_YOUR OBJECTIVE_. Images are not part of the copy; write out the rest of the data exactly as given.
[INFORMATION PROVIDED — start]
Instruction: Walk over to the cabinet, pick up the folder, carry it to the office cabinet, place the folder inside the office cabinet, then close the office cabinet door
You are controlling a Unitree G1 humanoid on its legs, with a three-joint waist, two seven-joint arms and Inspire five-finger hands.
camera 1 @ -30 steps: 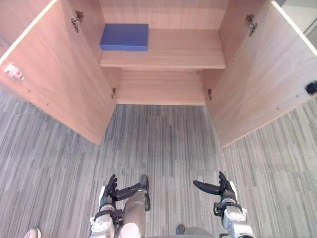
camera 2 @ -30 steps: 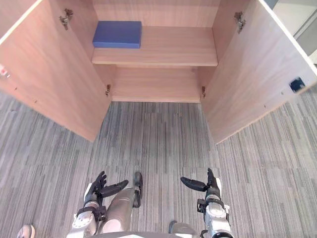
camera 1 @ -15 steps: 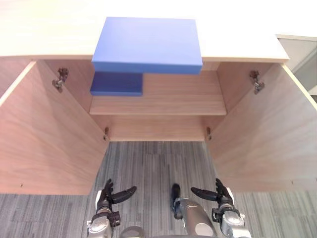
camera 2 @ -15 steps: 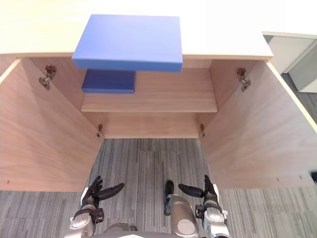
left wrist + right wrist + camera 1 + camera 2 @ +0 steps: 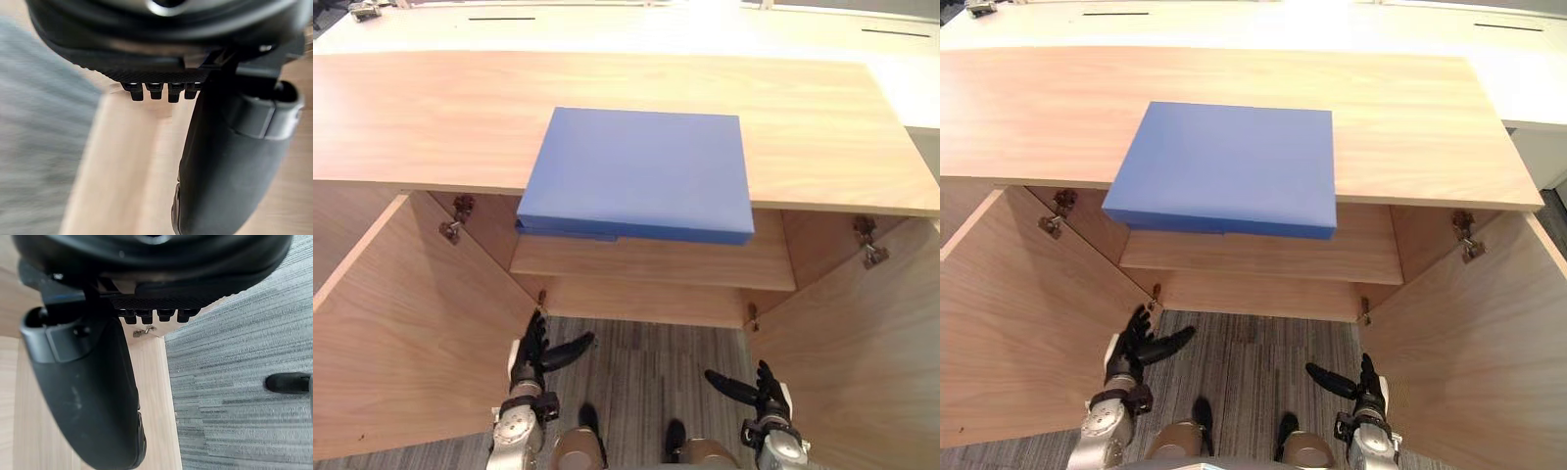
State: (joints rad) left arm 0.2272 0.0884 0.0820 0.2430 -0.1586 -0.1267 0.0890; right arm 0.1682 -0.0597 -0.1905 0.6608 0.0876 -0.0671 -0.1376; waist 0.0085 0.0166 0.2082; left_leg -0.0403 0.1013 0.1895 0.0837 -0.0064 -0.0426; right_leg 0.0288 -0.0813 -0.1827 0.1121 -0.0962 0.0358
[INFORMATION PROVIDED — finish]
_SOLUTION_.
Instruction: Walk over to the cabinet, pick up the folder, carry it to the office cabinet, place the folder inside the office cabinet, then close the office cabinet door
You are controlling a Unitree G1 humanoid on its legs, with a three-joint waist, two seven-joint arms and Inspire five-finger hands.
camera 1 @ -30 steps: 
camera 2 @ -30 steps: 
camera 1 @ -15 steps: 
camera 2 @ -15 steps: 
left wrist + right wrist + camera 1 + camera 2 @ +0 steps: 
State: (joints rad) left arm 0.2272 0.0884 0.0820 0.2430 -0.1586 -0.1267 0.0890; right arm 0.1682 -0.0597 -0.1905 0.6608 0.0876 -0.0671 -0.1376; waist 0.0085 0.0166 0.2082; left_leg -0.0403 0.1013 0.1895 0.0837 -0.0064 -0.0426; right_leg 0.0288 -0.0813 -0.1827 0.1121 -0.0962 0.0358

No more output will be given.